Improper modification of cited art in obviousness determination: how to define “principle of operation” or “intended purpose” of the art
Yoshiya Nakamura | February 11, 2015
Plas-Pak Industries v. Sulzer Mixpak AG
January 27, 2015
Panel: Before Lourie, Moore, and Reyna. Opinion by Lourie.
Sulzer Mixpak AG is the owner of Patent No. 7,815,384 (“the 384 patent”). Plas-Pak Industries (Plas-Pak) is a requester of inter partes reexamination against the 384 patent. In the reexamination, the examiner decided that the claims of the 384 patent are NOT obvious, and PTAB affirmed the decision. Plas-Pak appealed to CAFC and argued that PTAB erred in finding that proposed modifications of prior art apparatus are improper because the modifications could destroy a “principle of operation” or “intended purpose” of the prior art apparatus. CAFC agreed with PTAB’s narrower definition of the “principle operation” or “intended purpose” of prior art and affirmed that the 384 patent are not obvious.
本判決は、引用例の組み合わせに基づく自明性の認定において、主要引用例に第2引用例の要素を組み合わせると主要引用例の動作原理（principle of operation）あるいは意図された目的（intended purpose）を損なう場合は、組み合わせの動機付けがないので自明ではないとした米国特許庁の判断を維持したものである。本件では、主要引用例の改変がその発明の目的達成に必要である要素を取り除くような改変となる場合、あるいは主要引用例の技術の相当な再構築を必要とする場合は引用例の組み合わせを否定すべきであるとされた。引用例の組み合わせは主要引用例の動作原理あるいは意図された目的を損なわない範囲で可能であるというルールは従前とおりであるが、本判決において、先行技術の発明が従来技術に対してどのような技術的貢献を目的としているのか、それをどのような要素あるいはどのようなやり方で達成しているのかに着目して、主要引用例の動作原理や目的の内容をより具体的に定義できることが示唆された。
I. Patented subject matter
The 384 patent relates to apparatuses for mixing, and dispensing multi-component paints. The representative claim 1 recites:
1. A device for applying a coating, comprising:
at least two cylindrical cartridges,
a static mixing nozzle in fluid communication with the cartridges,
a spray tip, in fluid communication with the nozzle,
a first flexible hose is disposed between and in fluid communication with the nozzle and the spray tip, and
a second hose, in fluid communication with the spray tip, for supplying atomization air to the spray tip.
II. Issues and PTO’s decisions
Issue 1: whether there is an error in finding that modification of Fukuta’s apparatus with a mixing and dispensing apparatus (two cylindrical cartridges) of Morris would have changed the “principle of operation” of Fukuta.
Plas-Pak first argues that replacing the components upstream of the mixer 3 (the set of paint suppliers, pumps, and valves, or only the paint suppliers and pumps) in Fukuta’s apparatus with the cartridges 70 of Morris is a simple substitution of known elements. Plas-Pak particularly argues that the proposed modification does not require a substantial reconstruction of Fukuta simply because the apparatus of Fukuta and the two-component cartridges of Morris are combinable and still able to work as a dispenser.

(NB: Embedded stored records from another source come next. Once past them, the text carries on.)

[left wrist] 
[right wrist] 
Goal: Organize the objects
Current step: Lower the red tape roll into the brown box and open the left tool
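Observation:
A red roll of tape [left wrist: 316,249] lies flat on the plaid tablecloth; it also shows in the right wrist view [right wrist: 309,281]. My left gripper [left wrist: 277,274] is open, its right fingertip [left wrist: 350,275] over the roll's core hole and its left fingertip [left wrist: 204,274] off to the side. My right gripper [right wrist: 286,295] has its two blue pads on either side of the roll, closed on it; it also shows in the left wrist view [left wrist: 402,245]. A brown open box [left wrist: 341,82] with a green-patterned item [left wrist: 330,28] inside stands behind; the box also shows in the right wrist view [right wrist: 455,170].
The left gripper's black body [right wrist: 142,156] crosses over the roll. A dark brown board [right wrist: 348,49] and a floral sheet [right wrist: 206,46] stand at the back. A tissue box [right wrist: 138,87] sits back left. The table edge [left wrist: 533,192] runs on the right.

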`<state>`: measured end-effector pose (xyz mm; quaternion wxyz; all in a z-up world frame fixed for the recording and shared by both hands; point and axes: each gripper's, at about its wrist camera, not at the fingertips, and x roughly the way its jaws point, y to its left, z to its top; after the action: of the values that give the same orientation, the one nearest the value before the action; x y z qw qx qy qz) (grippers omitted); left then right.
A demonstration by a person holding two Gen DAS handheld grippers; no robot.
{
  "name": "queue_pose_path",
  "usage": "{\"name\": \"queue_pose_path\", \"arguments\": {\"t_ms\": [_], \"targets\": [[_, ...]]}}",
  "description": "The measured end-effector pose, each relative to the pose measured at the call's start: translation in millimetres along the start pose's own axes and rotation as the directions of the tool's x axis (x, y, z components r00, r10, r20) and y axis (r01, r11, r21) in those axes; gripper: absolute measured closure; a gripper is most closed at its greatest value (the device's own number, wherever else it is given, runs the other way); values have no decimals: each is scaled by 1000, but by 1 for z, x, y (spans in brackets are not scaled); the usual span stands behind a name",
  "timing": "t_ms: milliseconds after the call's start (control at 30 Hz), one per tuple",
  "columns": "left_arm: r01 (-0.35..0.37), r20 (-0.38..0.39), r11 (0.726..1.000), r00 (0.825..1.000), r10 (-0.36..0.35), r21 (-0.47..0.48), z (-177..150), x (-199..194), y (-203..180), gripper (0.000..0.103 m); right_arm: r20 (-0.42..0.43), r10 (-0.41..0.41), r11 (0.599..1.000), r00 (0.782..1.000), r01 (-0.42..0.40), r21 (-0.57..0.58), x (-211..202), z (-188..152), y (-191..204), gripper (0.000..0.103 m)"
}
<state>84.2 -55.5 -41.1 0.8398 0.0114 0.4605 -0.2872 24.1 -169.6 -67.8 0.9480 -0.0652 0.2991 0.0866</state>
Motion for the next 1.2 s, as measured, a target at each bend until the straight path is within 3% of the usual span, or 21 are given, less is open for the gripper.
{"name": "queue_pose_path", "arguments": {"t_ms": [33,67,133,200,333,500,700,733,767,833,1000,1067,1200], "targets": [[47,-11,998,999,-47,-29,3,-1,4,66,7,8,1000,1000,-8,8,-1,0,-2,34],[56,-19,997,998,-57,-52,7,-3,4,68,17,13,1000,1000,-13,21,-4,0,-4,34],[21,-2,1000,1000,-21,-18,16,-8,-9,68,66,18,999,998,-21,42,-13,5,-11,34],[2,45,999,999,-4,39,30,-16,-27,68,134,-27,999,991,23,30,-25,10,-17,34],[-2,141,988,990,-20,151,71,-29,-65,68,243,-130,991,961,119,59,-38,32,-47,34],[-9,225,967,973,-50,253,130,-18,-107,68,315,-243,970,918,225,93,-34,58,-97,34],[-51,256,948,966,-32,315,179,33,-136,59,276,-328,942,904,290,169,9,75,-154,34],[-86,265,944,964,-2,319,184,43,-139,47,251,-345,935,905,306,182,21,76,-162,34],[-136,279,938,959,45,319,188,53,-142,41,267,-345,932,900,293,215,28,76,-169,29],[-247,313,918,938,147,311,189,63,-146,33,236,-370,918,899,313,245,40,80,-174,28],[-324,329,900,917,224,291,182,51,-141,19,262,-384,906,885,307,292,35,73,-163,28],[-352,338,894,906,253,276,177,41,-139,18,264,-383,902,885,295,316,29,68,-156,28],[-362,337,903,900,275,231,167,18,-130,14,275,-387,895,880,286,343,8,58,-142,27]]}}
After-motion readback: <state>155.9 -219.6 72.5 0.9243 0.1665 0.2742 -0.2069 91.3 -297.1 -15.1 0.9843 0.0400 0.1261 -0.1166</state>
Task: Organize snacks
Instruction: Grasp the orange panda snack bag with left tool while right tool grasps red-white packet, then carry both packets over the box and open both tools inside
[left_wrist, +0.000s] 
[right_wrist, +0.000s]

PTAB disagrees and finds that Fukuta’s “contribution to the art” is not to merely provide an apparatus for bringing a two component mixture, but rather to provide an apparatus with the arrangement and implementation of additional components such as check valves, stop valves, escape valves, etc. for preventing a backflow problem. Based on the narrower definition of “principle of operation” of Fukuta, PTAB rejected the Plas-Pak’s argument.
Plas-Pak also argues that only the two-component (suppliers and pumps) of Fukuta’s apparatus can be substituted with the cartridges of Morris as such known actuators are generally an obvious variation. PTAB disagrees and reasons that Plas-Pak still fails to show how such modification would avoid a substantial reconstruction, PTAB appears to note that it is unknown whether “using the manually actuated mixing gun” of Morris can attain the result intended by Fukuta.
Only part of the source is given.